This is a cleaned version of the replication data from Clark and Golder (2006).

The data are election level, so that each row of the data set represents one election.

# load packages
library(tidyverse)

glimpse()
## Observations: 555
## Variables: 10
## $country <chr> "Albania", "Albania", "Albania", "Argenti... ##$ year                 <dbl> 1992, 1996, 1997, 1946, 1951, 1954, 1958,...
## $average_magnitude <dbl> 1.00, 1.00, 1.00, 10.53, 10.53, 4.56, 8.1... ##$ eneg                 <dbl> 1.106929, 1.106929, 1.106929, 1.342102, 1...
## $enep <dbl> 2.190, 2.785, 2.870, 5.750, 1.970, 1.930,... ##$ upper_tier           <dbl> 28.57, 17.86, 25.80, 0.00, 0.00, 0.00, 0....
## $en_pres <dbl> 0.00, 0.00, 0.00, 2.09, 1.96, 1.96, 2.65,... ##$ proximity            <dbl> 0.00, 0.00, 0.00, 1.00, 1.00, 0.20, 1.00,...
## $social_heterogeneity <fct> Bottom 3rd of ENEG, Bottom 3rd of ENEG, B... ##$ electoral_system     <fct> Single-Member District, Single-Member Dis...

# Variable Descriptions

## country: Country Name

• Coding: The name of the country that held the election.
• Type: character

## year: Year

• Coding: The year of the election.
• Type: integer

## average_magnitude: Average District Magnitude

• Coding: The average (or mean) of the district magnitude (the number of seats available in the district) across all the districts in the country. For the U.S. House of Representatives, this would be one, because we have single-member districts (i.e., magnitude of one). In Israel, the average magnitude is 120, because they have a single national district with 120 members. [ctk: add another specific example here.]
• Type: double
# histogram
qplot(average_magnitude, data = cg)
## stat_bin() using bins = 30. Pick better value with binwidth.
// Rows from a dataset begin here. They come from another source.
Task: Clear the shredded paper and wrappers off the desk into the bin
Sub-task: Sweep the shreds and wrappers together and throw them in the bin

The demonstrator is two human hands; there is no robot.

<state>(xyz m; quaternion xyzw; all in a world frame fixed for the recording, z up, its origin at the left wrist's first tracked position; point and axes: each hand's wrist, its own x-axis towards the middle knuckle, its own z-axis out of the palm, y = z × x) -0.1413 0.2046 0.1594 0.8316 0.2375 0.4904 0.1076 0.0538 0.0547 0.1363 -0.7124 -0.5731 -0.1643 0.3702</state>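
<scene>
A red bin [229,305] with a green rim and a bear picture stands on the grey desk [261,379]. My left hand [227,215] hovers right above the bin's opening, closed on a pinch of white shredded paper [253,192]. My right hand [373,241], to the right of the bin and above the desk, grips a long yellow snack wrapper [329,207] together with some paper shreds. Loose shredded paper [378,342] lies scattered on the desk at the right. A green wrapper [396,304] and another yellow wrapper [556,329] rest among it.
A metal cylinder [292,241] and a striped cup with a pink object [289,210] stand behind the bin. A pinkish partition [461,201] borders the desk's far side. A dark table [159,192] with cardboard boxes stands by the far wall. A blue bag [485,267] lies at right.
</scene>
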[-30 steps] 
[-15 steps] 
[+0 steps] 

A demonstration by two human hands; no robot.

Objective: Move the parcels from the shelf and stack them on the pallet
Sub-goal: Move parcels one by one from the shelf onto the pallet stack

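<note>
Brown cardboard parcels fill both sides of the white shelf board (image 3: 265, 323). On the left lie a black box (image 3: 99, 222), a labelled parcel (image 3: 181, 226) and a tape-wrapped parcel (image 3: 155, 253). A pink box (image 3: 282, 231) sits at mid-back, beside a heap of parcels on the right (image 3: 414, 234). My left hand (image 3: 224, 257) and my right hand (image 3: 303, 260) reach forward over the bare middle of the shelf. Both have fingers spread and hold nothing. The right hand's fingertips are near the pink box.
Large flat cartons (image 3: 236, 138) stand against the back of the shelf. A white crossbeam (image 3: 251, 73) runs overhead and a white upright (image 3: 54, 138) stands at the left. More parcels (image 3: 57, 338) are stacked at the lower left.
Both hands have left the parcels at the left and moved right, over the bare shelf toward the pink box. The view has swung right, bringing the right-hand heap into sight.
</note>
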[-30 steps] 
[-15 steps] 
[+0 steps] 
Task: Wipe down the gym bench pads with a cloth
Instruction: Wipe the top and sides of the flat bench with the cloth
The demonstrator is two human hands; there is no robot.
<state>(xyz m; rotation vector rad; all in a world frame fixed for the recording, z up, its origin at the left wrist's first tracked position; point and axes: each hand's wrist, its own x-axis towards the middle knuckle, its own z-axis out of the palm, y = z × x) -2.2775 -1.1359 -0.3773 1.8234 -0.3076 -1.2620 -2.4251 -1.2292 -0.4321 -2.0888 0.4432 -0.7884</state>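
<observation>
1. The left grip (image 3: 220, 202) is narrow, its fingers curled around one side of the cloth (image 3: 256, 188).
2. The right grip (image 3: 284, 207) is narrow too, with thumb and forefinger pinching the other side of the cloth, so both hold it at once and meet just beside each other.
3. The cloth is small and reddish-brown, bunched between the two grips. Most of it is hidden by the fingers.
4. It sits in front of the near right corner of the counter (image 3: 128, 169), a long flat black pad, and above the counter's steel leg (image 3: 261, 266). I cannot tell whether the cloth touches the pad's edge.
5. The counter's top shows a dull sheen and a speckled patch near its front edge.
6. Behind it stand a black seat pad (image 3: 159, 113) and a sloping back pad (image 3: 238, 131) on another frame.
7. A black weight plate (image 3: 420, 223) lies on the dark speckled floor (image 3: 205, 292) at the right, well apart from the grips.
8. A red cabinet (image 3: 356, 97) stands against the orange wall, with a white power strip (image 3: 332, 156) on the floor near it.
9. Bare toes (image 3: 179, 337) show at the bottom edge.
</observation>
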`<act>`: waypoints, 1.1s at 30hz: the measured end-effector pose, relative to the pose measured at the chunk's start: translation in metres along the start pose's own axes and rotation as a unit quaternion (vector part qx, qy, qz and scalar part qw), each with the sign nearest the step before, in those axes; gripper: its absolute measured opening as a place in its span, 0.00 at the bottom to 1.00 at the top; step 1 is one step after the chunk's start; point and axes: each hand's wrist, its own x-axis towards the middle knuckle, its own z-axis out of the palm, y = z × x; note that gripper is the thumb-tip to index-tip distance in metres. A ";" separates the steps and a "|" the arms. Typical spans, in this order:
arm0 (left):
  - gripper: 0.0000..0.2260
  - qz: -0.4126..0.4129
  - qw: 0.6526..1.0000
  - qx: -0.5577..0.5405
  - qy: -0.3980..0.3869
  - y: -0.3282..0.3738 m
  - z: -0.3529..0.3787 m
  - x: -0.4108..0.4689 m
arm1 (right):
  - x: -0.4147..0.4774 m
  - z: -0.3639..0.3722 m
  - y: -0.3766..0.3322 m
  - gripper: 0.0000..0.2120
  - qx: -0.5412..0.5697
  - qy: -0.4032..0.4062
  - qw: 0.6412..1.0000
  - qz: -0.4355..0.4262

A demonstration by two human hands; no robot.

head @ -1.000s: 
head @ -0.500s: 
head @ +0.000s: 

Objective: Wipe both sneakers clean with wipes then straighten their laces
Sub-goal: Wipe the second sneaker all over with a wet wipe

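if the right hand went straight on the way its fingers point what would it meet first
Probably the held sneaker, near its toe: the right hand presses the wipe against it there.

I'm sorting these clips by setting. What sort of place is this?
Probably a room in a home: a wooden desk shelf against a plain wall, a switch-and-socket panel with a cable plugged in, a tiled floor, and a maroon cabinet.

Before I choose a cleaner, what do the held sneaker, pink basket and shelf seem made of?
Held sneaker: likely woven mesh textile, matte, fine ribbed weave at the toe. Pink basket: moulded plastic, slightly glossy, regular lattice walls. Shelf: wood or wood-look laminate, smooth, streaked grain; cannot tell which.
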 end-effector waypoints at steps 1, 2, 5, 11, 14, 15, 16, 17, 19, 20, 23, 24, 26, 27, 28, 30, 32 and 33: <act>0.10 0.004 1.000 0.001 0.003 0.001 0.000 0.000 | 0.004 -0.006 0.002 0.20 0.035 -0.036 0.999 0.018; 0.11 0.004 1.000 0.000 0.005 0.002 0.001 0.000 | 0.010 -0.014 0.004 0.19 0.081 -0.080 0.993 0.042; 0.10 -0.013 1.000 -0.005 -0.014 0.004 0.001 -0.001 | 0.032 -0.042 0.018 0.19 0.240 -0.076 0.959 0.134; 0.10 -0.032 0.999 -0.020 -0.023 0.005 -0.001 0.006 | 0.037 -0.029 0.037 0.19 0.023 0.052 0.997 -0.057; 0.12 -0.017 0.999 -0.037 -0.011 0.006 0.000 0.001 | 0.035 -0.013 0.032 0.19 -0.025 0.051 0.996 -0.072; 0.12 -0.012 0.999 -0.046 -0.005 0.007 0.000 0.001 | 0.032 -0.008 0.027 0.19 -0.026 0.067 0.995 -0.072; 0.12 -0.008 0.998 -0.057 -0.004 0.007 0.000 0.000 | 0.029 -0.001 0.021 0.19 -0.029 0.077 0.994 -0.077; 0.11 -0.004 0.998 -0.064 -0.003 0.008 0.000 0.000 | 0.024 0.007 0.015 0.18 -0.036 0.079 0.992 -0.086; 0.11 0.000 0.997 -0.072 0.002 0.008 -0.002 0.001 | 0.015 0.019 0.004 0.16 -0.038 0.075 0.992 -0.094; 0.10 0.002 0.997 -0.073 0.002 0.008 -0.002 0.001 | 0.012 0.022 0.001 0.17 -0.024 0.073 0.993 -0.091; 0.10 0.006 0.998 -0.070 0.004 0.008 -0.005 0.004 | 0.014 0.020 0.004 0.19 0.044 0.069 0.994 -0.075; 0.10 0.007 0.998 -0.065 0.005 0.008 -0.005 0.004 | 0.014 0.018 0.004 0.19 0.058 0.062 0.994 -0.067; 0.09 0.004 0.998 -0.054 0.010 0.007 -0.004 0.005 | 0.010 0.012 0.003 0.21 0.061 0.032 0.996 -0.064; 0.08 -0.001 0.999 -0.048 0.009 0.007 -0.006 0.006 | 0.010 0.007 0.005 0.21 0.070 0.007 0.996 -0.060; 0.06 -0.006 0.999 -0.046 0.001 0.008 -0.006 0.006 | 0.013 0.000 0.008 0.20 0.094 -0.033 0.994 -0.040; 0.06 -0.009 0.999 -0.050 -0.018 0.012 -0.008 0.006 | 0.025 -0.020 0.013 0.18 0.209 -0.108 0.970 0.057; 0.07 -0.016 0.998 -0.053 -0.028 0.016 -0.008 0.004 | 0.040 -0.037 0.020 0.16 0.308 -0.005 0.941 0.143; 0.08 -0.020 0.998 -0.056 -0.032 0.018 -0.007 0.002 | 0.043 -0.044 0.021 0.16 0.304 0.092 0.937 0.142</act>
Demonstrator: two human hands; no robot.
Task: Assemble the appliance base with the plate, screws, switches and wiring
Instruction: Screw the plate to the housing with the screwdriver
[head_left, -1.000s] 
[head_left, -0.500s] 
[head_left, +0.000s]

## enep: The Effective Number of Electoral Parties

• Coding: Calculated as $$ENEP_j = \dfrac{1}{\sum_{i = 1}^n v_{ij}^2}$$, where $$ENEP_j$$ represents the effective number of electoral parties in election $$j$$ and $$v_{ij}$$ represents the vote share (as a proportion) for party $$i$$ in election $$j$$. For the details of this measure, see Clark and Golder (2006).
• Type: double
# histogram
qplot(enep, data = cg)
## stat_bin() using bins = 30. Pick better value with binwidth.

## eneg: The Effective Number of Ethnic Groups

• Coding: Calculated as $$ENEG_j = \dfrac{1}{\sum_{i = 1}^n p_{ij}^2}$$, where $$ENEG_j$$ represents the effective number of ethnic groups in the country when election $$j$$ occurred and $$p_{ij}$$ represents the proportion of the population falling into ethnic group $$i$$ when election $$j$$ occurred. For the details of this measure, see Clark and Golder (2006) or Clark, Golder, and Golder (ctk), chapter ctk.
• Type: double
# histogram
qplot(eneg, data = cg)
## stat_bin() using bins = 30. Pick better value with binwidth.

## electoral_system: The Type of Electoral System

• Source: This varaible is created from average_magnitude.
• Coding:
• "Single-Member Distict": when average_magnitude = 1.
• "Small-Magnitude PR": when 1 < average_magnitude $$\leq$$ 7.
• "Large-Magnitude PR": when average_magnitude > 7.
• Type: factor
# bar plot
qplot(electoral_system, data = cg)

## social_heterogeneity: Terciles of ENEG

• Source: This varaible is created from eneg.
• Coding:
• "Bottom 3rd of ENEG"
• "Middle 3rd of ENEG"
• "Top 3rd of ENEG"
• Type: factor
# bar plot
qplot(social_heterogeneity, data = cg)

## Other Variables

See Clark and Golder (2006) for the definitions of upper_tier, en_pres, and proximity.